Otel konseptinin diğerlerinden farklı olduğunu söyleyen Araf Otel Sahibi Ömer Sunar, “Otelimde Konya’nın ruhunu yansıtmak istedim. Herkes kendinden bir şey bulabiliyor. Türkiye'de tek diye düşünüyorum” dedi

“Otelimde Konya’nın ruhunu yansıtmak istedim. Herkes kendinden bir şey bulabiliyor. Türkiye'de tek diye düşünüyorum” dedi Birçok medeniyete ev sahipliği yapmış ve onlarca tarihi ve kültürel mekâna sahip olan Konya, her yıl çok sayıda turisti ağırlıyor. Yerli ve yabancı turistlerin mimarisiyle dikkatini çekmeyi başaran Araf Hotel, yeni nesil otel ve otelcilik anlayışı ile Konya’da hizmet vererek keyifli konaklama olanağı sunuyor. Otelin giriş kısmını kafe olarak kullanıma sunan Araf Otel, farklı konseptiyle diğer otellerden farkını ortaya koyuyor. ‘Cafe Deli’ ismini kullanarak Türk ve İtalyan kahvelerini ziyaretçilere sunan Araf Otel, yerli ve yabancı turistlerden ilgisini çekmeyi başarıyor. Otelindeki her şeyin satılık olduğunu ve ziyaretçilerin kendilerini evinde gibi hissettiğini dile getiren Araf Otel sahibi Ömer Sunar, Konya’nın turizm konusunda eksiklikleri olduğunu belirterek Merhaba Şehir’e özel açıklamalarda bulundu.

**Sizi tanıyabilir miyiz?

-Ben Ömer Sunar. Konya’da doğdum Trabzon Sürmenelili bir ailenin Konya’da ikamet eden evladıyım. Anne tarafım Konyalı. Eğitim hayatımı burada tamamladım. İş hayatına burada başladım sonra İstanbul'a gittim. 15 yıl kadar şehir dışındaydım. Daha sonradan Konya'ya geri döndüm. Burada hizmet sektöründe yatırımlarımız var. Bu şekilde devam ediyoruz. Otel, restoran kafe gibi konularda yatırımlarımız bulunuyor. Mevlâna bölgesinde ayrıca bir danışmanlık şirketimiz var. Hizmet sektöründe yer alan firmaların, satış stratejileri, misafir memnuniyeti, değişik konularda danışmanlık hizmeti veriyoruz.

‘ÂLEMİN ARAFI KONYA’

**Otelin ismi oldukça farklı bizlere otelinizin isim hikayesini anlatır mısınız?
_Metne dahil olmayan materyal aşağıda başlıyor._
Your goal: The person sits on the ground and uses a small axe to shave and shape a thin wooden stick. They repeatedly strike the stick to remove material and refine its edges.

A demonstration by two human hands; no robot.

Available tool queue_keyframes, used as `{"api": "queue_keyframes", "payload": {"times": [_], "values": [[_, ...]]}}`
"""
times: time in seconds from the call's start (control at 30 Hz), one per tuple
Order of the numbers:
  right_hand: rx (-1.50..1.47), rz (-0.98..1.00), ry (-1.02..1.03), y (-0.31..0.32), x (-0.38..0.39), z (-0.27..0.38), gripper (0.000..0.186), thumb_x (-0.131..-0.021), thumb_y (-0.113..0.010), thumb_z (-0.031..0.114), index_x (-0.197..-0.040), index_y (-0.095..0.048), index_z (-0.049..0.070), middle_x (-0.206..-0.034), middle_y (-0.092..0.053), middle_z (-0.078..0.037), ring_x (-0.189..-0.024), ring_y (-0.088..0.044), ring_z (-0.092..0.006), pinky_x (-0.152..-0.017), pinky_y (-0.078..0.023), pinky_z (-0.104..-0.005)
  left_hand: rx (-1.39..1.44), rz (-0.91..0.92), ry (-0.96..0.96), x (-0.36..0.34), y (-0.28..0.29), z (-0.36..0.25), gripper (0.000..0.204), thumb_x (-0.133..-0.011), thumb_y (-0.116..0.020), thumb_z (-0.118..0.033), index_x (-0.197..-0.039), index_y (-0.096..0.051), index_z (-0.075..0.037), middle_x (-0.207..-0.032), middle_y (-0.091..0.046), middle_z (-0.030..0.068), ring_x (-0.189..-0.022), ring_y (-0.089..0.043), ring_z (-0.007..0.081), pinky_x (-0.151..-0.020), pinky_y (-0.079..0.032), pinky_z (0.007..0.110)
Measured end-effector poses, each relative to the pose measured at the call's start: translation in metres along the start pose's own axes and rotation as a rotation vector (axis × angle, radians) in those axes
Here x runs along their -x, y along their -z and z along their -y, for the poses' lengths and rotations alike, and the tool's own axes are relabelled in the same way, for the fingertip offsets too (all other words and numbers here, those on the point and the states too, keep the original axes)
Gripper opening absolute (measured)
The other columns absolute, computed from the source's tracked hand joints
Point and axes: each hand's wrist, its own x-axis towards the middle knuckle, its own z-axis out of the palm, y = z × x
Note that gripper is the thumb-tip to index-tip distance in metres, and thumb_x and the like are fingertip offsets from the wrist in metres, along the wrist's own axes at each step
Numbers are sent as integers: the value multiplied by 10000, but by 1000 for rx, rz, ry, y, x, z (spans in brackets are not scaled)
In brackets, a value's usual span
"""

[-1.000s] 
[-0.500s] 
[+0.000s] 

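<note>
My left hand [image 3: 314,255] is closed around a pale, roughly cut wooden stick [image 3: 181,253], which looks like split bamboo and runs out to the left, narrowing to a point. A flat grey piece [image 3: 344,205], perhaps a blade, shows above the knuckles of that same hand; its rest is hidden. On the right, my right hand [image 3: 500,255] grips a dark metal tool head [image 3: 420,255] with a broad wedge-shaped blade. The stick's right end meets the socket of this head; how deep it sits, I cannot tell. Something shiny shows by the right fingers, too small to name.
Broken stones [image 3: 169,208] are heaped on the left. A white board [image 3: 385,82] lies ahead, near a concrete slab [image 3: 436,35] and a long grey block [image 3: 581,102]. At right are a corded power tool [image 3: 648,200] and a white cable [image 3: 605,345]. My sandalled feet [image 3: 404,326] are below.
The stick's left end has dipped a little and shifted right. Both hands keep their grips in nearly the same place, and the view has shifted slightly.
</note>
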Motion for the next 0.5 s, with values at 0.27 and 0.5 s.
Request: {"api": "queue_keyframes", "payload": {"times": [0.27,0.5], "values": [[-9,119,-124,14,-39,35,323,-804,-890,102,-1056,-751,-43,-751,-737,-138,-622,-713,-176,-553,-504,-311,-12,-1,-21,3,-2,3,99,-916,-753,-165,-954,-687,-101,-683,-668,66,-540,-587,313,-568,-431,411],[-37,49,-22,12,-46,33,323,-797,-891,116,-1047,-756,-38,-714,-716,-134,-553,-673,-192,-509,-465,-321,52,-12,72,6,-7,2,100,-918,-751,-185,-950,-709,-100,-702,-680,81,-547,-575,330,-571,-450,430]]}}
-Otelin ismini Araf koyduk. Tabi o aralar Ebru Gündeş'in ‘araftayım’ diye bir şarkısı vardı ve herkes şarkıyı biliyordu. Kelime manasına bakılınca, arada kalmak olunca insanlar kötü falan diye düşündü. Oysaki biz şöyle bir yaklaşım sergilemek istemiştik; Hz. Mevlâna’nın şehrine gelip onu ziyaret edip, burada konaklayıp, bir gün burada geçiren insanlar, en azından bir magnet üzerinde bile onun öğüdünü görürler. Araf, Arapça kelime manası olarak cennetle cehennemin arasında kalan tepeye verilen isim ve bu bütün semavi dinlerde var. İçinde bulunduğumuz alemin de arafı Konya olduğunu belirtebilirim. Bu yüzden böyle bir ismin üzerinde durduk.

‘OTELİME RUH KATMAK İSTEDİM’

**Otelinizin tasarımı ve konsepti çok ilginç. Diğer otellere göre de farklı. Bizlere ayrıntılı bahseder misiniz?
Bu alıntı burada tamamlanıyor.